On holiday in Tuscany - something well beyond most British families -
perhaps David Cameron should spend an afternoon with his great
predecessor Benjamin Disraeli's book, Sybil
But when capitalism fails, as in the 1930s, then it allows extremism
to thrive.
During that unhappy decade, some were bewitched by the false promise
of Stalinist Russia; others flocked to the blood-drenched banners of
the Far Right.
Eighty years on, capitalism has once again lost its way. With millions
betrayed by their under-performing schools, locked out of the job
market, forgotten by the banks and abandoned by their politicians,
Britain is in danger of becoming two nations again.
Modern capitalism is not beyond redemption. But it badly needs to
rediscover its moral dimension, lost amid the scramble to protect the
privileges of a narrow metropolitan elite.
It is time that our politicians cracked down on non-domiciled
billionaires, and time they made sure the rich elite paid their fair
share of our national tax bill.
And if David Cameron really wants to rekindle the British people’s
faith in the capitalist system, then he should go further. He should
force the banks to lend more money to individuals and small
businesses, getting our economy moving again.

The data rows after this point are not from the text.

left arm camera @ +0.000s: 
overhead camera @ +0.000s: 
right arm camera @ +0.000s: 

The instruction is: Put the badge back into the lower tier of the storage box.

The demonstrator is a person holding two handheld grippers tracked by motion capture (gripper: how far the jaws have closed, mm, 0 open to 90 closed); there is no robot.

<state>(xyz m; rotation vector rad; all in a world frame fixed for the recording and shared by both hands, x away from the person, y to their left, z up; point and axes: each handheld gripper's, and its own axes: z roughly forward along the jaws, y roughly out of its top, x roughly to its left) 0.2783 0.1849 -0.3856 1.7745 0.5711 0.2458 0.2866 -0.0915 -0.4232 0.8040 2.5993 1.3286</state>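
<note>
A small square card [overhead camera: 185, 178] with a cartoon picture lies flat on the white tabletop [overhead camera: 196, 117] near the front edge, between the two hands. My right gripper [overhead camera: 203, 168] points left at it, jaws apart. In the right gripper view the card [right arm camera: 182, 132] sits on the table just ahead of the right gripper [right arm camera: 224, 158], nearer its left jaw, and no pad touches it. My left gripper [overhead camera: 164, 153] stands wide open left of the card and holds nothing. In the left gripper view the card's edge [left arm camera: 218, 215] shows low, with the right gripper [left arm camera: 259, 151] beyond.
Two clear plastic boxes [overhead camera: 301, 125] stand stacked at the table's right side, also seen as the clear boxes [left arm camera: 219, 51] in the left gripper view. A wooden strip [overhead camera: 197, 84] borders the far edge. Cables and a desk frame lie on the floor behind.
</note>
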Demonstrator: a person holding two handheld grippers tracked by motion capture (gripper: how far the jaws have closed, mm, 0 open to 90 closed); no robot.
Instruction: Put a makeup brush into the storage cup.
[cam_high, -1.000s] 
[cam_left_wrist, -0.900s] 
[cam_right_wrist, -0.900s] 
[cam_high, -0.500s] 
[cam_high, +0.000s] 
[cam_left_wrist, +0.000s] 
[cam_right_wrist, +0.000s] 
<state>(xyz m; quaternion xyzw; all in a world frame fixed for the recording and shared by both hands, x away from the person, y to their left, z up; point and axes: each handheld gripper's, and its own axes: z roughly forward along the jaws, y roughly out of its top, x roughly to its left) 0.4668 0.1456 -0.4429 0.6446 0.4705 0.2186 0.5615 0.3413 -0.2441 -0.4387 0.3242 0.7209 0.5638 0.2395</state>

He should restore a culture of competition and excellence to our state
schools, giving working-class children a genuine sense that they can
climb the ladder. And he should make it a priority to encourage real
jobs in real businesses, reinvigorating a manufacturing sector that
has been abandoned for far too long.
The stakes could not be higher. Unless capitalism opens its arms to
the common man, then an entire generation will conclude that it is no
more than a fig leaf for the super-rich.
That would be a tragedy. For despite all capitalism’s weakness —
despite the flaws, inequalities and hypocrisies that are an inevitable
part of any human endeavour — it remains the only way to promote real
and lasting opportunity.
Other systems have been tried, and they have collapsed in bloodstained
ruins. Only capitalism — the free exchange of goods, skills, services
and ideas — has proved itself true to the instincts of human nature.
Today, we can only hope that capitalism’s champions learn the lessons
of history.
For if they fail, then the results could be too dreadful to contemplate.